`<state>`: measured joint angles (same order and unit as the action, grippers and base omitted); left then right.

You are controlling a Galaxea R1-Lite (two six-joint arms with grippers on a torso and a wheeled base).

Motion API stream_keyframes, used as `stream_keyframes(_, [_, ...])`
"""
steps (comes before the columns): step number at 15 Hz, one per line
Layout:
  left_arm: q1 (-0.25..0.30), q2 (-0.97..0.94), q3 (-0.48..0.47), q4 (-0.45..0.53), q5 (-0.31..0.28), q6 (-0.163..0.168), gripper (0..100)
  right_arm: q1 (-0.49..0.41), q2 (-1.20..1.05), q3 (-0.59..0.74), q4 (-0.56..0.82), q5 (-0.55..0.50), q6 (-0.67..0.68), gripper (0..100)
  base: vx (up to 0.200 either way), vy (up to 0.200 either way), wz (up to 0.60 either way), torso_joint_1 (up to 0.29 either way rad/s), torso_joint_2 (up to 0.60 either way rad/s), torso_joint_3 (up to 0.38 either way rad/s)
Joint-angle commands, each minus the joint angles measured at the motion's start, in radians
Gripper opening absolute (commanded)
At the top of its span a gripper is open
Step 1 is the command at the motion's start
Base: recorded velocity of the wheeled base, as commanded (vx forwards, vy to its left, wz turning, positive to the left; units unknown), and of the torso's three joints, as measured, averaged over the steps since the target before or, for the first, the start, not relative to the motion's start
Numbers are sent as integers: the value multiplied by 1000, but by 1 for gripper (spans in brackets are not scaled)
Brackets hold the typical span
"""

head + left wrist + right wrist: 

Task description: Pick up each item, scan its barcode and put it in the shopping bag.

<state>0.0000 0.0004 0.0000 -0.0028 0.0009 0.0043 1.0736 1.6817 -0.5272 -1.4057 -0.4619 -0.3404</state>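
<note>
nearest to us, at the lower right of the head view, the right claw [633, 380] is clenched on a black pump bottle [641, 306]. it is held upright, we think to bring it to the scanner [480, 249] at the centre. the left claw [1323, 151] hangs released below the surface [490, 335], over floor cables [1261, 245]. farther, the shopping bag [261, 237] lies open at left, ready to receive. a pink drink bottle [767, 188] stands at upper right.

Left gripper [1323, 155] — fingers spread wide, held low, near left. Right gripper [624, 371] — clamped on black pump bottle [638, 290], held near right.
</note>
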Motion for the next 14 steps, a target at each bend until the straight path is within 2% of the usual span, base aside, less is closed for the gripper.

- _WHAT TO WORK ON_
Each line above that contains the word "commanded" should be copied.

- _TASK ANSWER_
Gripper opening absolute (commanded)
Base: recorded velocity of the wheeled base, as commanded (vx forwards, vy to its left, wz turning, positive to the left; units unknown), and of the torso's three joints, as measured, averaged over the steps since the target before or, for the first, the start, not relative to the motion's start

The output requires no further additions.